August 23, 2018 at 11:43 am #109631ParticipantTopics: 0Replies: 1Points: -16Rank: Member
Agree 100% with this. I think DSC is great tool for configuration and I use it with Chef. Chef has attributes, and Ohai which I really like.
April 15, 2016 at 12:51 pm #37867ParticipantTopics: 108Replies: 186Points: 12Rank: Member
Well the reason I'd rather use DSC then Chef is due to the familiar Powershell authoring environment and with pull configuration and onegen in WMF5 it's provides end to end solution for automation for configuration tasks. My requires are purely configuration/deployment of OS and not content.
DSC,partial config, HTTP pull method delivery kind of provides me entire solution and not just platform for managing servers (trying to move away from GPO).
On the other hand I went through Chef online training and saw their console etc I think the best solution will be author internal resources in DSC, deploy them to pull server but perform configuration of DSC through Chef client instead, since it'll provide the best of both worlds I would assume. I don't need to learn Ruby and still use Chef with DSC as backend.
Will that work?
April 17, 2016 at 12:31 am #37894ParticipantTopics: 5Replies: 261Points: -19Rank: Member
There are some pipeline CI\CD based powershell frameworks freely available on github so suggest you look for some and see if it suits your needs.
Since my env consists of both Windows and linux/unix its safe to assume well be using some configuration managers like chef, puppet, ansible etc but am still going to rely on dsc for the windows part. But then neither of them have source control integration or build integration like Jenkins unless you write your own custom code, which then forces you to learn ruby or whatever language the configuration server understands.

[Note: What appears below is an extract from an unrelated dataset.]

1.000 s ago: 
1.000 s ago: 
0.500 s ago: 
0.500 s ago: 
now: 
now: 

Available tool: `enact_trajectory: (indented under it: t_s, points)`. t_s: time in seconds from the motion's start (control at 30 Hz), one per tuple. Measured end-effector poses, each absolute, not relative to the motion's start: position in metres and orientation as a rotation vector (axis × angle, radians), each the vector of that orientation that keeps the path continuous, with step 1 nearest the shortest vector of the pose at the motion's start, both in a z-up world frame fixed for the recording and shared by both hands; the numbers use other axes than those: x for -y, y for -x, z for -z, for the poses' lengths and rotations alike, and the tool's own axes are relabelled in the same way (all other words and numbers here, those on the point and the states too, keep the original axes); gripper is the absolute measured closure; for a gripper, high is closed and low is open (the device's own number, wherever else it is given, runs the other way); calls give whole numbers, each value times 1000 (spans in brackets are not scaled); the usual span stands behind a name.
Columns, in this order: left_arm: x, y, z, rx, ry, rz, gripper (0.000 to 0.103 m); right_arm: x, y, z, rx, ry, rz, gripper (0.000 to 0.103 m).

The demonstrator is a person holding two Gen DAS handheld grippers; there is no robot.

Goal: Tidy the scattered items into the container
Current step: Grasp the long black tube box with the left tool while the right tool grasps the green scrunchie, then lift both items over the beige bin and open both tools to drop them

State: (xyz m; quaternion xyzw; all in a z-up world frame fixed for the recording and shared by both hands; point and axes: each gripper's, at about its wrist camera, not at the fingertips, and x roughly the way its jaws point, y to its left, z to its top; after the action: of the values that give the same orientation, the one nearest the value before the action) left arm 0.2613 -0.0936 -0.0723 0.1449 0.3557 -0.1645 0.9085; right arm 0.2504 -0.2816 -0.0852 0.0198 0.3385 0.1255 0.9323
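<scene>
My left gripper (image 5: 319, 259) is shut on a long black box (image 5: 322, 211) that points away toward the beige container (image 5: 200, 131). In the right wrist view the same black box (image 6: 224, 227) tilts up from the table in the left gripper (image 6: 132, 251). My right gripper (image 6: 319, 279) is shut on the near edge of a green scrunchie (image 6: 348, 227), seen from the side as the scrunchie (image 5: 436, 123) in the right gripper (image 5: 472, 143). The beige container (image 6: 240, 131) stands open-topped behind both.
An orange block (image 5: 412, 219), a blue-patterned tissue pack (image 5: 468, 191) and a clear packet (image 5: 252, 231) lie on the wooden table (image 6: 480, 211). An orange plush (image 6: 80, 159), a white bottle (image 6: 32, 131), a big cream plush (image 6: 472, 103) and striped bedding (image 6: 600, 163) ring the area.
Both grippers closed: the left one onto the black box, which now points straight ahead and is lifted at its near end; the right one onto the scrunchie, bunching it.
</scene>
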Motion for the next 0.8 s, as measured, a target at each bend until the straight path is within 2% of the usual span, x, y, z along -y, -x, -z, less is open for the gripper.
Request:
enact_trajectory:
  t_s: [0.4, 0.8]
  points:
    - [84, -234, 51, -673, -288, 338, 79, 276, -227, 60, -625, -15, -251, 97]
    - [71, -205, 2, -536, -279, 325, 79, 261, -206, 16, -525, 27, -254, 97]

I just hate the fact I need 7-8 products to build a full pipeline to fulfill devops, same as Donovan Brown noted in one of his blog posts, when I have almost everything I need in one platform – Team Foundation Server.
If Microsoft took the Build engine and ReleaseManagent and made them freely available as OSS there would be the missing link as it gives all the necessary parts needed: Source control integration, build service with unit testing, deployment services (using DSC) with staging and workflow and reports, logs and application insight to close the loop (probably will require more work).
Until then, up to us to build the tools and connect all the dots.
My 0.5$ on the matter 😉
April 21, 2016 at 10:21 am #38123ParticipantTopics: 29Replies: 125Points: 0Rank: Member
I completely agree with your grievances. Thankfully Jenkins isn't that complex, I was able to get it up and running much faster than I feared, but I confess I assumed if I went the "paid route" I would get a tool set to do exactly what you're describing and not have to have this "collection of things" I run today that was a by-product of my frugal nature and desire to learn. Doesn't Chef test kitchen basically provide the test framework? I thought Chef did, in fact, plug those holes in.
AWS Beanstalk has it down ... is there really no on-premise/hybrid equivalent?